De leden van de PvdA-fractie vragen of, gesteld dat er geen sprake zou zijn van een verdringingseffect en dat inzichtelijk gemaakt zou kunnen worden wie via Holland Casino of sites in het buitenland gokken, er dan alleen belasting wordt geheven voor de staatskas of dat ook de vraag wordt gesteld wat aan de kansspelverslaving kan worden gedaan.

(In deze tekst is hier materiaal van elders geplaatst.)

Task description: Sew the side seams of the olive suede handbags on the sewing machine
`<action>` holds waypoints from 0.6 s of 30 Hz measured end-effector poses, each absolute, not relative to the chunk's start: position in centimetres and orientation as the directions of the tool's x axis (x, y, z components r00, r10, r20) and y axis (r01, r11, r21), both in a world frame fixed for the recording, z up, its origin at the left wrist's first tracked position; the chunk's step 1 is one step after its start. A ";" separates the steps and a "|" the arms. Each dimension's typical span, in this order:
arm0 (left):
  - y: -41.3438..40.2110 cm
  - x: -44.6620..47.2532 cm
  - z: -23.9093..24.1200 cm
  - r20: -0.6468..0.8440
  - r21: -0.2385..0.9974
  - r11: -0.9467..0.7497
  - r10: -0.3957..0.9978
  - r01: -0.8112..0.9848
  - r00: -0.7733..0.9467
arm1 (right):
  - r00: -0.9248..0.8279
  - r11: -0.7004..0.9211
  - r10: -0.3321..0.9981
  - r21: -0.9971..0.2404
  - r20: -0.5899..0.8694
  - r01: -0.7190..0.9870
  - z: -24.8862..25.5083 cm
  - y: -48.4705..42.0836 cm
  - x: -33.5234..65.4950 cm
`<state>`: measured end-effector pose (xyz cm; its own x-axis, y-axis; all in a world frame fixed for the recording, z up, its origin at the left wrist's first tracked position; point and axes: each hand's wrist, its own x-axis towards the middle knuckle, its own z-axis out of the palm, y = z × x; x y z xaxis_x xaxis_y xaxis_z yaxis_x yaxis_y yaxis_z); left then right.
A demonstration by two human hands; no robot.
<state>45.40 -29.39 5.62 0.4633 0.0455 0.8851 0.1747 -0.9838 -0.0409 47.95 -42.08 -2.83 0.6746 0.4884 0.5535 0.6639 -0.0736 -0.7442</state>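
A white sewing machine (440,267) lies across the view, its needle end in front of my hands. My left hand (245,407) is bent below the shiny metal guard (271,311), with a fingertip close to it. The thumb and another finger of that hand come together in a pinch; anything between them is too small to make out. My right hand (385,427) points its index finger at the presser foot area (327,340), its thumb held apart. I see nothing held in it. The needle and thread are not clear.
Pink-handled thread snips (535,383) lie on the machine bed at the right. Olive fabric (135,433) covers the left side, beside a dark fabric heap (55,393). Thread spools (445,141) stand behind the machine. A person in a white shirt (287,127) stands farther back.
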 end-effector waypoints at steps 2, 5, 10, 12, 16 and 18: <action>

Op het moment dat Holland Casino vergunning wordt verleend voor het organiseren van kansspelen via internet, zal aan haar, evenals thans het geval is in de vergunning voor de fysieke speelcasino’s, de verplichting worden opgelegd om een evenwichtig en doeltreffend beleid te voeren om kansspelverslaving zoveel mogelijk te voorkomen. Wat betreft het internetaanbod zullen de preventieve maatregelen vooral gericht zijn op de (limitering van) de bedragen die kunnen worden ingezet, als op signaleringen van een bepaald soort speelgedrag. Het zal duidelijk zijn dat een vergelijkbaar preventiebeleid ten aanzien van illegaal kansspelaanbod via internet niet mogelijk is, nu dergelijk aanbod juist zonder vergunning plaatsvindt.

Tot slot zij benadrukt dat de proef voor het organiseren van kansspelen via internet juist plaatsvindt om bestaande en potentiële spelers van internetkansspelen de mogelijkheid te bieden op een verantwoorde wijze te kunnen spelen.